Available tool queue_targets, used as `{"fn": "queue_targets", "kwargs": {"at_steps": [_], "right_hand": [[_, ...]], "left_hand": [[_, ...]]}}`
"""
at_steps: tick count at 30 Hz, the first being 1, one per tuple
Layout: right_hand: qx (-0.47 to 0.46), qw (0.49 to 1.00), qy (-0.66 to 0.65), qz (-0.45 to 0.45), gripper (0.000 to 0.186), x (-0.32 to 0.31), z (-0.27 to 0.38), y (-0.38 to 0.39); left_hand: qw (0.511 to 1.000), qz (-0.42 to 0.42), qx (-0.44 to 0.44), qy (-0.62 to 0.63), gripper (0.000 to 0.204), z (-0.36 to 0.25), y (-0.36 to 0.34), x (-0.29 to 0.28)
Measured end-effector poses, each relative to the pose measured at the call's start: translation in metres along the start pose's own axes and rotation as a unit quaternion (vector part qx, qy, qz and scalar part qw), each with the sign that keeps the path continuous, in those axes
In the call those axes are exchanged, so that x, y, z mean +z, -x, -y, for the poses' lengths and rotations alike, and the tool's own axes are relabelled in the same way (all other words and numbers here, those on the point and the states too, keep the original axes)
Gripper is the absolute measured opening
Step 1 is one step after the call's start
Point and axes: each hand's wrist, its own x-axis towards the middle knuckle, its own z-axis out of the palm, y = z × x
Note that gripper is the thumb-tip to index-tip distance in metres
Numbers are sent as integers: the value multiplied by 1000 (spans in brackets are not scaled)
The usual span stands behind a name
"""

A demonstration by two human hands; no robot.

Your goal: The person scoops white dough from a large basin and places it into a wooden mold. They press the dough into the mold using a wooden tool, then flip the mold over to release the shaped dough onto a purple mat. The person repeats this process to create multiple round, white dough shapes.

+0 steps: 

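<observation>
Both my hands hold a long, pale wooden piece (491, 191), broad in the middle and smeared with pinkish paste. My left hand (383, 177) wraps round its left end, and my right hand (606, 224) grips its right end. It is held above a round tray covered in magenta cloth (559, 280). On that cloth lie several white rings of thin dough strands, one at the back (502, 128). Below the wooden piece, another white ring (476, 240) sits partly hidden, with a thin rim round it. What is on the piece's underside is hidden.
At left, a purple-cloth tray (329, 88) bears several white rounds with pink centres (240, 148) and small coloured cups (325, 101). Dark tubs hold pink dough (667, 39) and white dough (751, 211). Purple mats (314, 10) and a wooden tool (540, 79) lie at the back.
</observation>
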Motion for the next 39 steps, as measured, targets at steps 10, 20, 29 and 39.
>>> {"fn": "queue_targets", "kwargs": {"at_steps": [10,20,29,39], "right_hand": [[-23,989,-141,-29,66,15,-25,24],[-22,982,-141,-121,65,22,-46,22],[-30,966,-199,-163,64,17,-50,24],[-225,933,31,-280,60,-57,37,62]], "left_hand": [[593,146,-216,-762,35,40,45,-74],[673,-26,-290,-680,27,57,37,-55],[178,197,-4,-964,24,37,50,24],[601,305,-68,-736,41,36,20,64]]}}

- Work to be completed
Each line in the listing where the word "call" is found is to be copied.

- Answer to the exercise
Measured end-effector poses, each relative to the pose measured at the call's start: translation in metres along the start pose's own axes and rotation as a unit quaternion (vector part qx, qy, qz and scalar part qw), each with the sign that keeps the path continuous, in those axes
In the call those axes are exchanged, so that x, y, z mean +z, -x, -y, for the poses' lengths and rotations alike, and the tool's own axes are relabelled in the same way (all other words and numbers here, those on the point and the states too, keep the original axes)
Step 1 is one step after the call's start

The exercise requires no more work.